8 Days to go!

IKeepPraying

New Member
He actually got an extra day because of leap year...
Well, just thought I would give everyone an update. He has been a little better...I think he is starting to feel the heat. Just this morning he actually asked me if I was really making him leave in 8 days. The fact that he asked me that tells me that he still continues to not take me seriously. So I stood firm and said "of course! You haven't found a Place yet?!", "what are you going to do?" I need him to wake up and smell the coffee. He tried to strike a deal with me, and I told him if he wants to sit down and go over a plan he needs to do it with everyone in the house, not just me because we all have been affected by his actions. So we'll see what happens.
If it does comes down to it and I feel that we can come to an arrangement and that he is serious. I already know what I will require of him. #1 Therapy, working full time and going to school part time or vis versa, responsibilities around the house and if he shows up drunk or high or anything from my house walks off again, he's gone!
 

SONS GONE WILD

Moms goin' crazy
Hi there. I'm new here. I am assuming he will be 18 in 8 days? My difficult child will be 18 in 12 days. I may take your advice. We're scheduled to meet with an outpatient rehab on Monday, and he must go through with this. I am so afraid to make him leave - I wish I could be strong like you. I like the rules you have for him.

Good luck.
 

susiestar

Roll With It
What will letting him make arrangements to stay do to help him grow up?? I really think, with all he has done, that making him leave will protect the rest of the family (a parent's primary JOB) and will make him come to the realization that he has to stop using and abusing, but letting him stay will let him think he can snow you.
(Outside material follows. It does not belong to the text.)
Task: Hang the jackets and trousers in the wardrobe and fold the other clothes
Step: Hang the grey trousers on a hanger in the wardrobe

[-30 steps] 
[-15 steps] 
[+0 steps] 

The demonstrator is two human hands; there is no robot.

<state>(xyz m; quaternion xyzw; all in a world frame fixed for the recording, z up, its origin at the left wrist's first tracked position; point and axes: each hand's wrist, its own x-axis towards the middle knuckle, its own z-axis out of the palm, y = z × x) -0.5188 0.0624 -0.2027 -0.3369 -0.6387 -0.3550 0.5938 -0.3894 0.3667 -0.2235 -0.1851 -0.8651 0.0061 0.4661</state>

Love him enough to send him out into the world. He may fall, but then he will see the light and pick himself up.

Hugs,

Susie
 

Star*

call 911........call 911
Hi and welcome,

Don't usually come to this forum because instead of being blessed with a difficult child that has behavior and abuse problems I got Tripoly blessed with behavior. I have had a standard rule since he was a child for personal reasons - if he became addicted to drugs - I was done, and he has known that.

Susie said exactly what I was thinking. At 18 it's so hard to get services or help for them because the law considers them adult. I don't - I don't think I became an adult until I was around 20+ and I moved out, worked 3 jobs, and got my own place at 16.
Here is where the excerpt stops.